[Opening THE DATA section]
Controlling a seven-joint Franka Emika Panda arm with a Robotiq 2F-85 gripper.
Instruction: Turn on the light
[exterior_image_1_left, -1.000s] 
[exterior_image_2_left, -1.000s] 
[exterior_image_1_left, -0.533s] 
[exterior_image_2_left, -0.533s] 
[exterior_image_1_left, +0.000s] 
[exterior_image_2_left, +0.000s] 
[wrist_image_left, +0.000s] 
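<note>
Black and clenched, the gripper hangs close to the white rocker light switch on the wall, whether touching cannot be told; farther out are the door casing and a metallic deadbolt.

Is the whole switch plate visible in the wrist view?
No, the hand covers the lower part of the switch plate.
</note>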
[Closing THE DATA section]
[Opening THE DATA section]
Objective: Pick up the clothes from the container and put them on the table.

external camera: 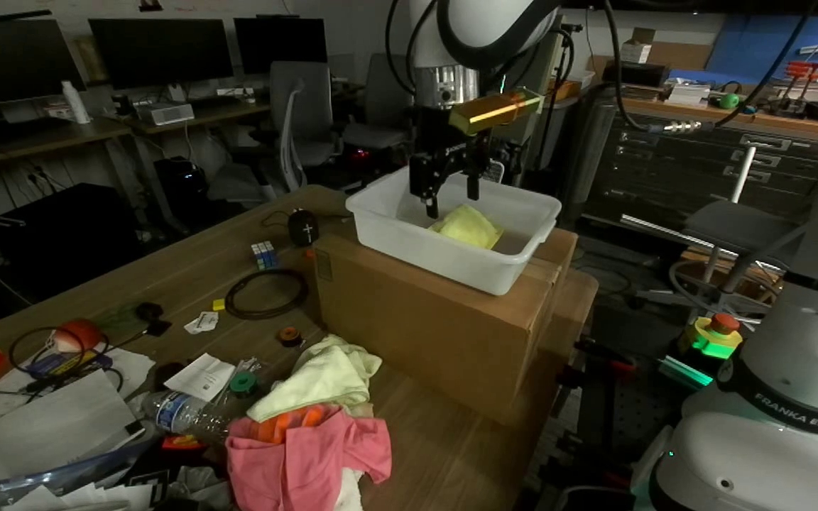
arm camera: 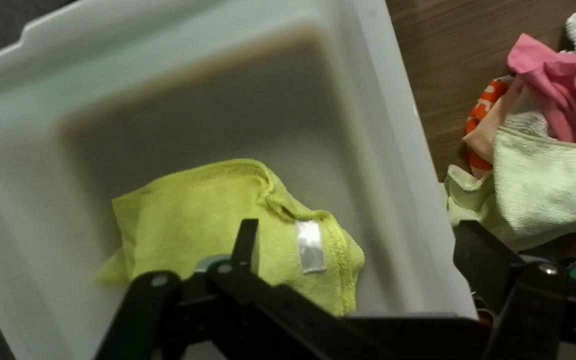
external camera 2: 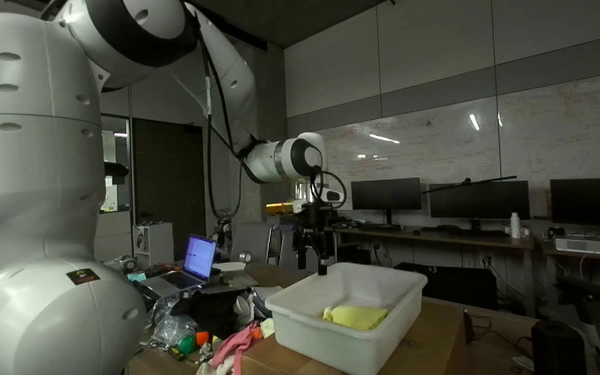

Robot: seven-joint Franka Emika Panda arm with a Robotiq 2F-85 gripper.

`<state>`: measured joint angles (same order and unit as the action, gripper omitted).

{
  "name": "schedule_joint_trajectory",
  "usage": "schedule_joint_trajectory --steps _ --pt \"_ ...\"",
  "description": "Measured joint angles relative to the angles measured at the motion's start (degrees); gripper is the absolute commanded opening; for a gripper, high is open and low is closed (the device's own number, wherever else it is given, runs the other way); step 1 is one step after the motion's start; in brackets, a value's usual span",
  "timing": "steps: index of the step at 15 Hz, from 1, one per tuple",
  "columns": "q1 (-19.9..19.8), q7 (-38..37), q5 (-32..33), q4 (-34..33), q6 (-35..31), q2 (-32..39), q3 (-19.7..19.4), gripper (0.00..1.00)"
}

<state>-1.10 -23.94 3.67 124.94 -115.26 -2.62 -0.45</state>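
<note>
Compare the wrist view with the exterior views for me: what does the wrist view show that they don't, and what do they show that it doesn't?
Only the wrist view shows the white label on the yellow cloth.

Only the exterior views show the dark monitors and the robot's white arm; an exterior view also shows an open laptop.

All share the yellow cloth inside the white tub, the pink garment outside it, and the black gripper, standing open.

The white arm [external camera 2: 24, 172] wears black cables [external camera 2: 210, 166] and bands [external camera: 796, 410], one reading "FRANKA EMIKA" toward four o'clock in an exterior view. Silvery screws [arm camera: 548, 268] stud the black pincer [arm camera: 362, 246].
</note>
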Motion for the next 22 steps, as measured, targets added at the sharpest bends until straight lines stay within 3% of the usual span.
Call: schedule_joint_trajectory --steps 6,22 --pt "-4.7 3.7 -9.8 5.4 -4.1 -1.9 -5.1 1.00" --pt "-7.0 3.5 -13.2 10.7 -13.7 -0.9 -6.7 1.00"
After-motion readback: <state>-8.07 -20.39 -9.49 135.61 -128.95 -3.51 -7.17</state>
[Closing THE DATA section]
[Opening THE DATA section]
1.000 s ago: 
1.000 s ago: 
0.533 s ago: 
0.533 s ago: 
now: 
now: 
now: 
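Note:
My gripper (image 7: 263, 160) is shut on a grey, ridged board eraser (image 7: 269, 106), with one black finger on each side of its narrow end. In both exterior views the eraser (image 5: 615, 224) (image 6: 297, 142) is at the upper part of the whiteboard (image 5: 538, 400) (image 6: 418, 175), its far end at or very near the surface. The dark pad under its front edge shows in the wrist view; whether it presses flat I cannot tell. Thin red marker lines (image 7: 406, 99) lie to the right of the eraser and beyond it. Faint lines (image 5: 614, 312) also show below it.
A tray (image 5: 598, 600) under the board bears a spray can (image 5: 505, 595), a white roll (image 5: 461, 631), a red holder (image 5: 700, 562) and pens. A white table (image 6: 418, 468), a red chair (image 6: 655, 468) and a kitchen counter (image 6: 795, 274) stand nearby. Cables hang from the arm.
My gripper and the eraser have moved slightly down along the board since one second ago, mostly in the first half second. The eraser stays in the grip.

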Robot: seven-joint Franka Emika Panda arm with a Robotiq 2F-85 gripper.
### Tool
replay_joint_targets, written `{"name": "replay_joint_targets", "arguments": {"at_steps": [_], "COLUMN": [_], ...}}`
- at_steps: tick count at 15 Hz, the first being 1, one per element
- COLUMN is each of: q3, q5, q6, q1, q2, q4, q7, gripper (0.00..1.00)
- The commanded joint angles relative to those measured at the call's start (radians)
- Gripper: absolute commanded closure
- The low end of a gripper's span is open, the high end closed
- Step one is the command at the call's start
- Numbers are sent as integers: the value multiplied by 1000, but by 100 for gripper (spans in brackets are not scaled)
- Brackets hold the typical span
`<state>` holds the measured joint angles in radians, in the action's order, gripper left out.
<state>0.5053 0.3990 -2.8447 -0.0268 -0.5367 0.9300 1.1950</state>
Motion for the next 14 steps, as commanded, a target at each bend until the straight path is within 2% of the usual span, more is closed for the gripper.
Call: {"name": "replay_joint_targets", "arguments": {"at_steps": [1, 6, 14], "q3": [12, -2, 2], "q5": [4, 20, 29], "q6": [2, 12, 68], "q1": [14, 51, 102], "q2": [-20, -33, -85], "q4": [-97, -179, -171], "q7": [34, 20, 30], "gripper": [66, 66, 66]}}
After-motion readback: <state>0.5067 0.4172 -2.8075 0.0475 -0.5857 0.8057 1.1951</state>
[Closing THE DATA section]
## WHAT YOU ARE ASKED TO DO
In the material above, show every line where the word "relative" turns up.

## RESPONSE TO THIS TASK
  "description": "Measured joint angles relative to the angles measured at the motion's start (degrees); gripper is the absolute commanded opening; for a gripper, high is open and low is closed (the device's own number, wherever else it is given, runs the other way); step 1 is one step after the motion's start; in brackets, a value's usual span",
- The commanded joint angles relative to those measured at the call's start (radians)

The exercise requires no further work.